100nada

Conto de Natal (4)

Mas, perguntarão os leitores (ou não perguntam, mas eu estou-me nas tintas, que na literatura abundam estas figuras de estilo), qual a razão de tanto interesse de uma Abenticalli de Souza num menino pobrezinho, filho de uma Lurdes qualquer? Ela (Lurdes) nunca se questionara acerca disso, ingénua que era, acreditando sempre que o mundo era feito de bondade, sacrifício e corações doces, recheados de caramelo e amêndoas. Mas a verdade, ah a verdade, meus amigos, essa nuvem negra e tenebrosa, que Lurdes desconhece ainda, ireis vós de imediato saber!

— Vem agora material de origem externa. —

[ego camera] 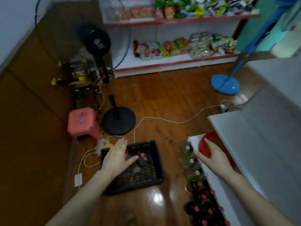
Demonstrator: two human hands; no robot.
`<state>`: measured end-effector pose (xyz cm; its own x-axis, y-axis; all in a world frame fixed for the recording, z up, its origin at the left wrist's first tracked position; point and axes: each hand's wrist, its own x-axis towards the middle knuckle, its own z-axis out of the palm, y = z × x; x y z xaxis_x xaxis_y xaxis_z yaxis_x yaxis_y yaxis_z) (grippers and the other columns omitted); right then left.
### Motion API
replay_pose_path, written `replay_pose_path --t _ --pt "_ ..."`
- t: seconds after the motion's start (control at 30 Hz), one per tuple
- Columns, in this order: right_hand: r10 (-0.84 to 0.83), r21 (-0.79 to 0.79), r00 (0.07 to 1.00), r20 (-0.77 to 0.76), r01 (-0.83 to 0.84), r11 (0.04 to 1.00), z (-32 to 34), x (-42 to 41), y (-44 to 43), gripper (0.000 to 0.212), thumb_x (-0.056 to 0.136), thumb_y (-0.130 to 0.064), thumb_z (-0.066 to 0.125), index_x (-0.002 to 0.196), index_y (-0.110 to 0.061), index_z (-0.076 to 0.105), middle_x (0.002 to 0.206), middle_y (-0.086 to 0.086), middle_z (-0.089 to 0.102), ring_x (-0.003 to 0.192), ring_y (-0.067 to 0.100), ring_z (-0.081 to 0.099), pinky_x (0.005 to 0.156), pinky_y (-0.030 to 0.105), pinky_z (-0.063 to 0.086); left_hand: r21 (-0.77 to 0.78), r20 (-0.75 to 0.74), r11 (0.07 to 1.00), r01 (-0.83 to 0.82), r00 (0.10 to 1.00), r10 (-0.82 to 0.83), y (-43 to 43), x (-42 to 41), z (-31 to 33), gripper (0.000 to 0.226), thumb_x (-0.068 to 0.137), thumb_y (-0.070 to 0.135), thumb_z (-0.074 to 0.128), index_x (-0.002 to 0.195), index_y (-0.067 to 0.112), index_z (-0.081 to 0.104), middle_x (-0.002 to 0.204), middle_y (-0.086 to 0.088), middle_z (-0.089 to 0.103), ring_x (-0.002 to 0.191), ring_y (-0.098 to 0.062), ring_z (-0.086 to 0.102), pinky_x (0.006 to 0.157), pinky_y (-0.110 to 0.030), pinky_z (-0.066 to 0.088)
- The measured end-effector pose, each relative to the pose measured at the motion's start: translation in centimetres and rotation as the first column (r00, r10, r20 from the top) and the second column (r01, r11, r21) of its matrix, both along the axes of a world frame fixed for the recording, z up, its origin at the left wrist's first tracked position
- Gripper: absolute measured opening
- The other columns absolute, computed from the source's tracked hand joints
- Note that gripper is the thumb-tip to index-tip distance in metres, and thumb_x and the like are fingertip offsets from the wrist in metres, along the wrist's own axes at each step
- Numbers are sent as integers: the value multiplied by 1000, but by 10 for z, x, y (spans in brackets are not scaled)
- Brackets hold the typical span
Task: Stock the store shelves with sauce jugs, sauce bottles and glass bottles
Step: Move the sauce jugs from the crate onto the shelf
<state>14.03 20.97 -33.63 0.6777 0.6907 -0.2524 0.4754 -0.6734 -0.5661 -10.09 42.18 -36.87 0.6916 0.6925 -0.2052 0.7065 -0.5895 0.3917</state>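
A black plastic crate [146, 173] stands on the wooden floor and holds a few dark sauce bottles with red caps [141, 158]. My left hand [118, 155] hovers flat over the crate's left side, fingers apart, holding nothing. My right hand [213, 156] rests open on the edge of a white shelf [216, 180], next to a red bowl [207, 141]. On the floor-level shelf below stand clear glass bottles [189, 158] and, nearer me, dark red-capped bottles [203, 204].
A black standing fan [118, 121] and a pink stool [83, 122] stand left of the crate. A white cable [162, 119] crosses the floor. A blue fan base [225, 84] sits at the right. Snack shelves [175, 64] line the far wall.
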Motion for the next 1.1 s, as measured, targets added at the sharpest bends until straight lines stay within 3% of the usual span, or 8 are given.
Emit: replay_pose_path --t 0.13,0.23,0.4,0.53,0.7,0.87,1.0,1.1 --pt "35 -45 990 -137 -41 998 -56 -34 62 84 77 -56 61 142 -10 32 143 7 42 131 21 41 105 29 34 -103 -91 992 -77 994 67 44 -38 -43 81 85 52 54 146 9 22 154 -8 20 143 -21 18 116 -37 21" --pt "18 -113 975 -223 -44 993 -103 -51 87 81 81 -41 65 143 -6 26 145 9 38 133 22 37 105 27 30 -184 -167 976 -114 983 83 58 -54 -84 83 86 52 52 147 7 18 155 -8 17 144 -21 14 117 -36 19" --pt "8 -238 943 -332 -92 967 -194 -57 116 91 78 -48 66 146 -8 21 149 11 32 135 26 34 109 41 35 -282 -250 939 -197 960 127 70 -62 -175 84 87 53 50 147 9 14 156 -8 15 144 -22 14 116 -38 22" --pt "15 -272 926 -378 -127 954 -296 -55 139 78 80 -31 69 141 -6 29 141 12 42 128 26 42 98 32 39 -310 -281 922 -234 949 146 75 -55 -279 85 88 53 49 148 8 9 157 -6 9 145 -19 5 118 -35 15" --pt "47 -240 912 -408 -156 958 -442 -52 172 92 73 -35 76 145 -11 23 143 7 40 131 22 39 106 36 37 -333 -225 878 -343 933 280 96 -41 -419 92 83 50 58 148 5 10 156 -11 11 145 -22 7 116 -34 13" --pt "105 -145 938 -330 -161 976 -555 -41 220 95 71 -35 77 146 -13 23 148 5 33 137 22 31 112 32 28 -291 -92 837 -464 884 458 140 -14 -532 94 71 45 73 141 3 27 145 -20 34 135 -31 30 110 -41 30" --pt "117 -74 946 -302 -145 987 -607 -38 254 91 73 -27 77 145 -13 23 150 6 29 138 20 27 107 23 23 -315 56 804 -504 836 546 165 14 -579 97 71 31 78 145 4 20 150 -16 28 139 -25 25 110 -27 22" --pt "97 -2 959 -265 -101 995 -630 -42 267 74 74 -21 77 136 -12 40 137 8 48 128 20 43 98 16 29 -383 161 775 -503 790 592 167 23 -600 74 75 19 76 137 8 38 137 -12 48 127 -24 43 95 -17 30"
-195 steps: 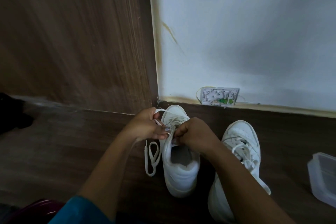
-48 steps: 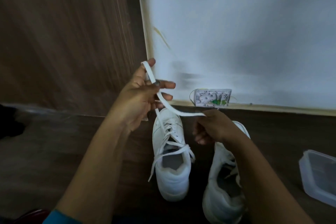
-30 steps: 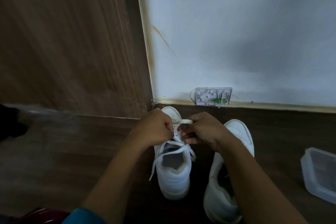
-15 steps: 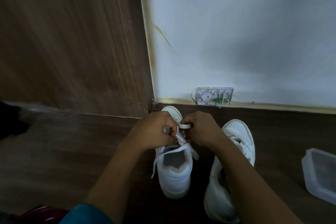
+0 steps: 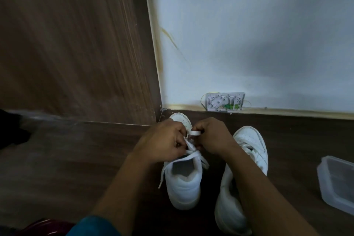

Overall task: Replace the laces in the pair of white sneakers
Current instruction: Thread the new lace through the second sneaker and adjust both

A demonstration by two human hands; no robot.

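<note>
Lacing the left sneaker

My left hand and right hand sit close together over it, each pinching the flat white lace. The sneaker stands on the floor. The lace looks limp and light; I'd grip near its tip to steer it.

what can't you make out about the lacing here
Head view only:
- Eyelets of the sneaker being laced: covered by the left hand and right hand, which pinch the lace.
- Lacing of the second sneaker: crossed by the right forearm, and dim.
- Plastic container: cut off by the right edge; contents unclear.
</note>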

Maria Genoveva Abenticalli de Souza, senhora de uma fortuna considerável e de uma cabeleira luxuriante (primorosamente escovada todas as noites, pela criada de dentro, e que saudades de Lurdes e das suas mãos de fada…) apresentava um passado sem mácula. Educada nas Irmãs de Santa Cunegundes, aprendera receitas conventuais e, demonstrando uma aptidão fora do comum para línguas, fora também instruída nesse sentido, tendo as irmãs inclusive contactado os conventos da ordem noutros países, para um intercâmbio de alunas.

Genoveva partira assim para o estrangeiro, de onde voltou dois anos mais tarde. No seu regresso, todo o convento comentara o perfeito domínio que agora demonstrava não só da sua mas igualmente de outras línguas. Concluiu-se que aquela forma de educação lhe alargara os horizontes (e também ligeiramente as ancas, provavelmente devido à cozinha local dos sítios onde estivera).

Satisfeitas, as irmãs consideraram que Genoveva estava pronta para deixar o convento, de onde saiu, directa para um glorioso debute, a que se seguiu um prolongado noivado com o Conde de Abenticalli, uma vez que este não queria ofender os filhos e os netos com um casamento ainda dentro do período de luto pela anterior Condessa, vítima de uma fatalidade da caça ao javali.
Pelo Natal (não esqueçamos que se trata de um Conto de Natal), Genoveva acordou, um dia, com um ramo de flores de laranjeira ao lado, aquele que horas mais tarde haveria de carregar até ao altar onde a esperava o feliz Conde. A felicidade dos noivos foi intensa mas curta: nessa fatídica noite de núpcias o débil coração do Conde não aguentou tanto empenho…e Genoveva acordou viúva.